Extracted information:

*** Block opens ***

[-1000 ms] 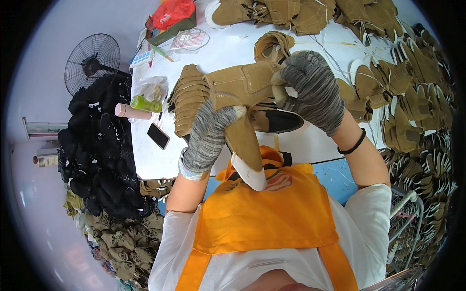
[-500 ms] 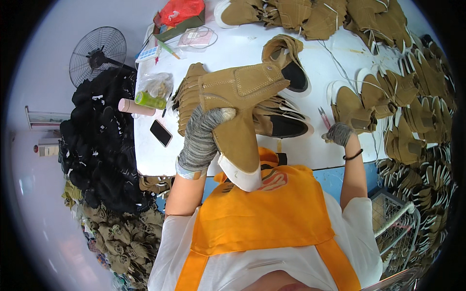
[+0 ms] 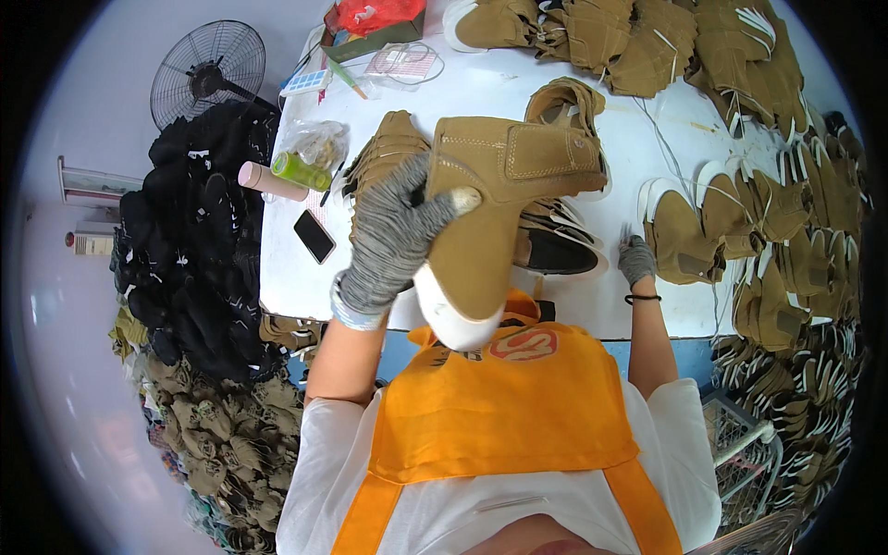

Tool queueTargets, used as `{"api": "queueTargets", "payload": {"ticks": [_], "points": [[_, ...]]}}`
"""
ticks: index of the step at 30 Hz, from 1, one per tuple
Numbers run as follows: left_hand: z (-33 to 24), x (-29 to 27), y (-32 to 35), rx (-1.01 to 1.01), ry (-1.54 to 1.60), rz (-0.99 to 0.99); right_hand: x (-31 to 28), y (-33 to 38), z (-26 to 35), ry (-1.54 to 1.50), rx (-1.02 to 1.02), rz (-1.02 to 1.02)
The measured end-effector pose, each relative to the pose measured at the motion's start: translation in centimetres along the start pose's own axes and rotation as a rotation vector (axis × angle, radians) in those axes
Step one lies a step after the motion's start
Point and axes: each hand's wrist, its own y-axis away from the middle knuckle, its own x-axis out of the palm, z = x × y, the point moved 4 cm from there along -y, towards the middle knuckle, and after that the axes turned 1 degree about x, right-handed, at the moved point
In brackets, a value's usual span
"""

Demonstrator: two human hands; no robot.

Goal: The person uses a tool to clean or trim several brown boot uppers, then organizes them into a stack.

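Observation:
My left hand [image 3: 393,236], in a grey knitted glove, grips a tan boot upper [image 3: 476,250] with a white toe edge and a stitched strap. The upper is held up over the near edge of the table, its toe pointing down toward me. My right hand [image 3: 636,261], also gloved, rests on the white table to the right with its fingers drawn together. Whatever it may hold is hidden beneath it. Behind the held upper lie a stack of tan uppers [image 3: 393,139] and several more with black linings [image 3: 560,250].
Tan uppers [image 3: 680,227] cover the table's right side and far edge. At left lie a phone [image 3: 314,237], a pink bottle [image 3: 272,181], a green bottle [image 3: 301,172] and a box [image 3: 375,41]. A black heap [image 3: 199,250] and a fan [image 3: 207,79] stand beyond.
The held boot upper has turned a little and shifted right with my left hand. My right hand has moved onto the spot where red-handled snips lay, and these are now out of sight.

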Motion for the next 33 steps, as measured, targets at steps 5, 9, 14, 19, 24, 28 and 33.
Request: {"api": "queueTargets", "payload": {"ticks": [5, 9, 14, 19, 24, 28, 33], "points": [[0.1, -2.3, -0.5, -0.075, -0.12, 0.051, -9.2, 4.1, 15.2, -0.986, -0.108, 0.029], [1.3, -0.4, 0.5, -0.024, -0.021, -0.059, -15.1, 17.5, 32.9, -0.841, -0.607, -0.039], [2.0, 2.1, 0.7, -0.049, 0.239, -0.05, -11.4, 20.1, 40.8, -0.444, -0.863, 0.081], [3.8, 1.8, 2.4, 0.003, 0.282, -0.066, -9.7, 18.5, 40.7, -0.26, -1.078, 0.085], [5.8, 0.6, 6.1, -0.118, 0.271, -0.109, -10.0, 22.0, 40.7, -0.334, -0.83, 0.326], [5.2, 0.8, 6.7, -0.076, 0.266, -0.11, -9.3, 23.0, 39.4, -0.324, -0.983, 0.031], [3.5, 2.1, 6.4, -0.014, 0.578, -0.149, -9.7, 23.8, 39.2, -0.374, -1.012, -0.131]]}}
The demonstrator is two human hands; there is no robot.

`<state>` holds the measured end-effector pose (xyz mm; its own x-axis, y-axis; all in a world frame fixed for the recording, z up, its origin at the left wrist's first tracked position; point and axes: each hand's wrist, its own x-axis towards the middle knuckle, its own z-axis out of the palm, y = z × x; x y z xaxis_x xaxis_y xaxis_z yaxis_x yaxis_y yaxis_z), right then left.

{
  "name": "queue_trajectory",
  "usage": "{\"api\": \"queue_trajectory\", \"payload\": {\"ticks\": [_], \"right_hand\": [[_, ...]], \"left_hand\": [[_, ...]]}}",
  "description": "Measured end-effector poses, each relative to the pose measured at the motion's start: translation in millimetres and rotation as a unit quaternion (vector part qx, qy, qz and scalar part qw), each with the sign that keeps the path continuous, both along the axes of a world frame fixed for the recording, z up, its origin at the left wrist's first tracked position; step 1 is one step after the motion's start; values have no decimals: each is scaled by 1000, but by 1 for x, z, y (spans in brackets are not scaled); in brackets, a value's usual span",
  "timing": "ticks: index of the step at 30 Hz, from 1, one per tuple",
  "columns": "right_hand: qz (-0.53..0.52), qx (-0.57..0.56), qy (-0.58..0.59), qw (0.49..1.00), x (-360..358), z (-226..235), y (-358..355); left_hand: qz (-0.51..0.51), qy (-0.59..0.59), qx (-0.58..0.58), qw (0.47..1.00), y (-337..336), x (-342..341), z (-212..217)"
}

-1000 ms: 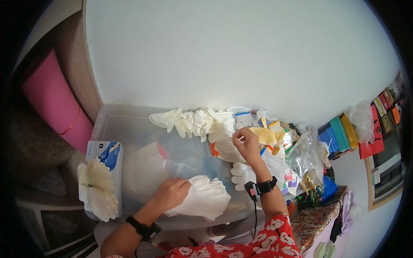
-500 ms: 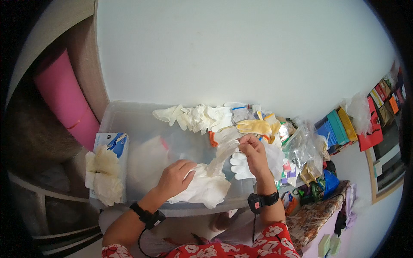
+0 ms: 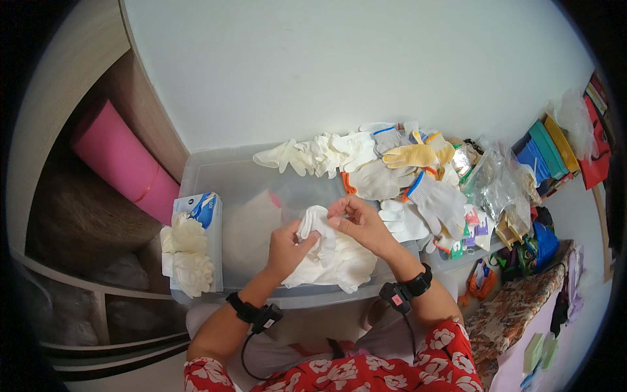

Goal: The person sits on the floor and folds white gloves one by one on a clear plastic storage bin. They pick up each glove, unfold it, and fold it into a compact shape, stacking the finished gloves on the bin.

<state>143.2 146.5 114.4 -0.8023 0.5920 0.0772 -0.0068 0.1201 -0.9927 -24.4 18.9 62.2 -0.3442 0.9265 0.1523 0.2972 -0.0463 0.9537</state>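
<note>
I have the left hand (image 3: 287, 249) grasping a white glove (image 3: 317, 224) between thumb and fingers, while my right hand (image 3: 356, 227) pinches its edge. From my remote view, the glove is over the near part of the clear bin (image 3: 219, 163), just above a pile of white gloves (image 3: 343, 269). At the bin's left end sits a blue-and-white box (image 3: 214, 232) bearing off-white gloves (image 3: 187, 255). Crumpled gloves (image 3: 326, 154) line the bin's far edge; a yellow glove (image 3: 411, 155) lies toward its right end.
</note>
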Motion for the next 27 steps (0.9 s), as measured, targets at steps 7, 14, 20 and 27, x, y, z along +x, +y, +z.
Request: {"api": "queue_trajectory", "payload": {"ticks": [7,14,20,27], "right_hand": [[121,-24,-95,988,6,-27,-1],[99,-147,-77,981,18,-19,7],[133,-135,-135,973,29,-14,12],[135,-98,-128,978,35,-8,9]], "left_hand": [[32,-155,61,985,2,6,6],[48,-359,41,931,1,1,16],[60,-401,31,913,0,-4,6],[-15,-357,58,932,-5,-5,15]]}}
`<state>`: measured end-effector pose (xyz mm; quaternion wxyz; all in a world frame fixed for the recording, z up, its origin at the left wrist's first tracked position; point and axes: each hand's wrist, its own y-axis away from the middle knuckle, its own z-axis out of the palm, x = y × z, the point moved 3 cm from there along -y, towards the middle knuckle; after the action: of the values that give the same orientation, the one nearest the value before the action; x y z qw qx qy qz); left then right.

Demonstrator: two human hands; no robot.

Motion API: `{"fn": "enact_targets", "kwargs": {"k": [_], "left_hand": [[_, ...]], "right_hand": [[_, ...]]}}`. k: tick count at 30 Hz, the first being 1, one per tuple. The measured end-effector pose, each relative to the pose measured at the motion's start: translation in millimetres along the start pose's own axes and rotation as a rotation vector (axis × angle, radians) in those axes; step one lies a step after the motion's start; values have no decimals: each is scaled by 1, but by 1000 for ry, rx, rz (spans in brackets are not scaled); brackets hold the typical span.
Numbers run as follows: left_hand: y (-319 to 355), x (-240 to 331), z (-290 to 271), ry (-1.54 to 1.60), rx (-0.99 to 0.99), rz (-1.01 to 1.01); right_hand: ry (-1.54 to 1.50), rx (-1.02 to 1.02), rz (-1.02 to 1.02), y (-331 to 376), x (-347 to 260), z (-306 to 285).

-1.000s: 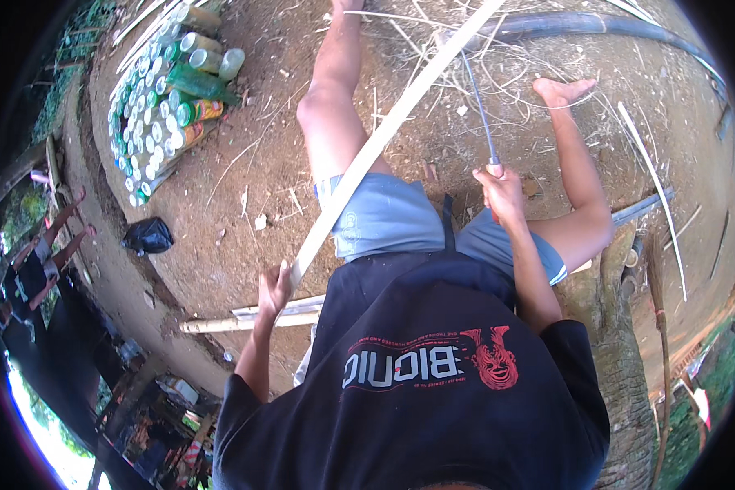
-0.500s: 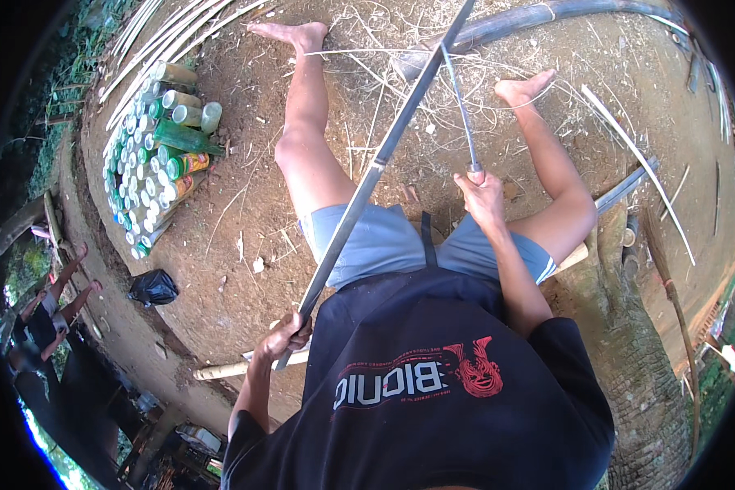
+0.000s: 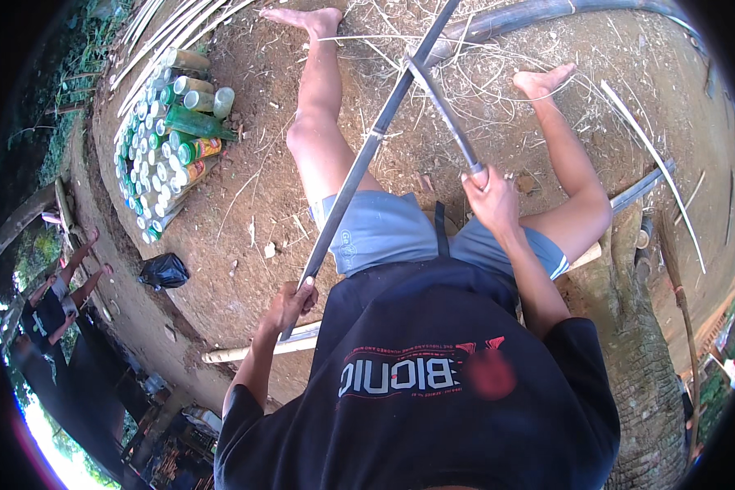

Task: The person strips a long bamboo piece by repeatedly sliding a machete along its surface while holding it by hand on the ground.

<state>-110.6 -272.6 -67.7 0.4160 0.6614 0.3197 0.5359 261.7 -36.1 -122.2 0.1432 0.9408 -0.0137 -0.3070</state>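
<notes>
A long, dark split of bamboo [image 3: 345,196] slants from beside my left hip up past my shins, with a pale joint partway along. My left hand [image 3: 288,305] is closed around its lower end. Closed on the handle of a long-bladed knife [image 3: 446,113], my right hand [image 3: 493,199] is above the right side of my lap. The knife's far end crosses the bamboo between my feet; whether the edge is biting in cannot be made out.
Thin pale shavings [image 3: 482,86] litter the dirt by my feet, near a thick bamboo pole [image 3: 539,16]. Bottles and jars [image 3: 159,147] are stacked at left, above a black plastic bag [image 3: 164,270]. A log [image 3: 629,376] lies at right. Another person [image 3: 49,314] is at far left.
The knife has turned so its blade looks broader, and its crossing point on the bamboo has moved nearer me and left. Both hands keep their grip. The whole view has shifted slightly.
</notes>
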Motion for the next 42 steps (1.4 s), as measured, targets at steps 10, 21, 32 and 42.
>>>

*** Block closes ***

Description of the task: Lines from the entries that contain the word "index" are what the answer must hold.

Problem solution:
ticks: index of the step at 30 Hz, from 1, one per tuple
  "timing": "ticks: index of the step at 30 Hz, from 1, one per tuple",

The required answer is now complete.